If I told you the Québec Major Junior Hockey League (QMJHL) produced the least amount of draft eligible players that improved over the 2015-16 season, would you believe me? Furthermore, would you believe me if I said the QMJHL was home to the top development teams in the entire Canadian Hockey League (CHL)? Even though this league isn’t producing the most top talent, it is producing the most improved top talent.
Maybe you don’t believe me, but perhaps you’ll believe the NHL Central Scouting bureau and their ranking system.
The NHL Central Scouting Services (CSS) measures how well a player will translate from amateur to pro through a standardized ranking system. They recently released their 2016 NHL Draft prospect final rankings and this data tell us a lot of new information about North American skaters and thus supplies NHL General Managers and draft eligible players new information about our nation’s top development teams.
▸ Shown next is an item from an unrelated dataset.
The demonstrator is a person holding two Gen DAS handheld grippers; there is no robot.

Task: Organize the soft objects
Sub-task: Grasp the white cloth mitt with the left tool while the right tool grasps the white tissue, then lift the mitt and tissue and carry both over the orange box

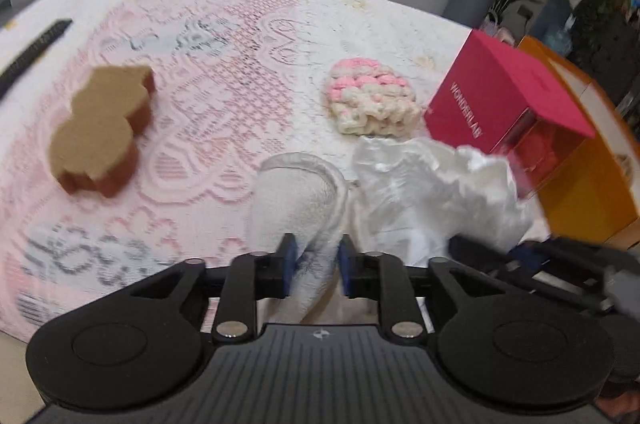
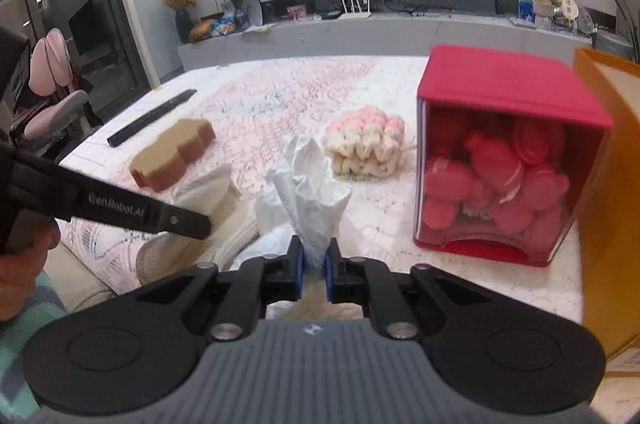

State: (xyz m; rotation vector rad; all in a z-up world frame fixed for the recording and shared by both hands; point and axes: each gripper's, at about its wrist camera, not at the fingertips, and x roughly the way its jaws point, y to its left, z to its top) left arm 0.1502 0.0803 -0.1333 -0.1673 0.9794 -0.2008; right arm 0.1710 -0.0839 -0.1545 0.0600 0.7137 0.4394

For the purposes of this article, the term ‘improvement’ is used to describe a player who has moved up in CSS rankings from midterm to final term. For example, Wade Allison (RW) of the USHL’s Tri-City Storm improved the most out of ALL players ranked by CSS, moving up 130 spots from #192 at midterm, to #62 in the final term.
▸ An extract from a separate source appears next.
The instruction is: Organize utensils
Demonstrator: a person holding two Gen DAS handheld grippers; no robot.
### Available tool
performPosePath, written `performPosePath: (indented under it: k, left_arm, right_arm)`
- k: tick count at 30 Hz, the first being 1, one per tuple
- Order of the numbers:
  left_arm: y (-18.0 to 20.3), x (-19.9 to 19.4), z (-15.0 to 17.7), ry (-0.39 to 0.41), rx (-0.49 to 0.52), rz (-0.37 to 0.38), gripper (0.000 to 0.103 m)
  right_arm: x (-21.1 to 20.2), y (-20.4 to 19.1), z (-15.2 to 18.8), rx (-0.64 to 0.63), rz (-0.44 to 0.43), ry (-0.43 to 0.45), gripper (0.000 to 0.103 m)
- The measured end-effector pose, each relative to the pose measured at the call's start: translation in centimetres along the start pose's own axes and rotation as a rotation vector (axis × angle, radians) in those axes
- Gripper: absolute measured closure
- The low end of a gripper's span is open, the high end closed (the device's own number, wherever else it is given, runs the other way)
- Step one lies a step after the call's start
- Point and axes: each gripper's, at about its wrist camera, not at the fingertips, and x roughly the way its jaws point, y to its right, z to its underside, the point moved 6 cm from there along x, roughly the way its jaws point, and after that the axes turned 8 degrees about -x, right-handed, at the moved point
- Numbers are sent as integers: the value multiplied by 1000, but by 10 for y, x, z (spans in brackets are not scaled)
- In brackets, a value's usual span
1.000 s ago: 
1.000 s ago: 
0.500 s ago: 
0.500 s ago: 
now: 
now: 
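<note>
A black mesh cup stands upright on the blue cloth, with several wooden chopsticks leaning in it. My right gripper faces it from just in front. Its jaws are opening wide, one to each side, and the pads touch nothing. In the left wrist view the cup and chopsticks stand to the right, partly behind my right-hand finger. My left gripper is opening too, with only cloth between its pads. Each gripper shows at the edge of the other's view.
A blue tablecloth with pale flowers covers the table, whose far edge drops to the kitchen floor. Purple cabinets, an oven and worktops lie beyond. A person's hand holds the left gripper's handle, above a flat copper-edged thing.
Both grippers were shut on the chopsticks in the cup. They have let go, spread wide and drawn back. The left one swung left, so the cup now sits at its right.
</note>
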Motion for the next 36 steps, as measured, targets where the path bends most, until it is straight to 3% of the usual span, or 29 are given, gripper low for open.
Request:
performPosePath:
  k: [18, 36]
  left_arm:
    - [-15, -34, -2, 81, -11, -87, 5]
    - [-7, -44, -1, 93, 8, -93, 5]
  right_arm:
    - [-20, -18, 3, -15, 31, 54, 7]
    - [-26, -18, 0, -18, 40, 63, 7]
After going through the 240 North American skaters ranked in the final term, it appears that the higher a player ranks, the less likely he is to make a significant improvement over time. Consequently, the lower a player ranks at midterm, the more likely he is to have a significant improvement over time. As players improve between midterm and final term, there’s more parity amongst them.
This means that players who ranked lower at midterm are more likely to improve at a greater rate than players who ranked highly at midterm. Therefore, if you look at the face value of players who “improved the most” since midterm, a facade is created for the teams they played for, as these teams appear to have better player development systems.
However, by drilling down through the data, we can find which teams truly have the better player development systems in the CHL and consequently, which teams lure great talent from outside sources.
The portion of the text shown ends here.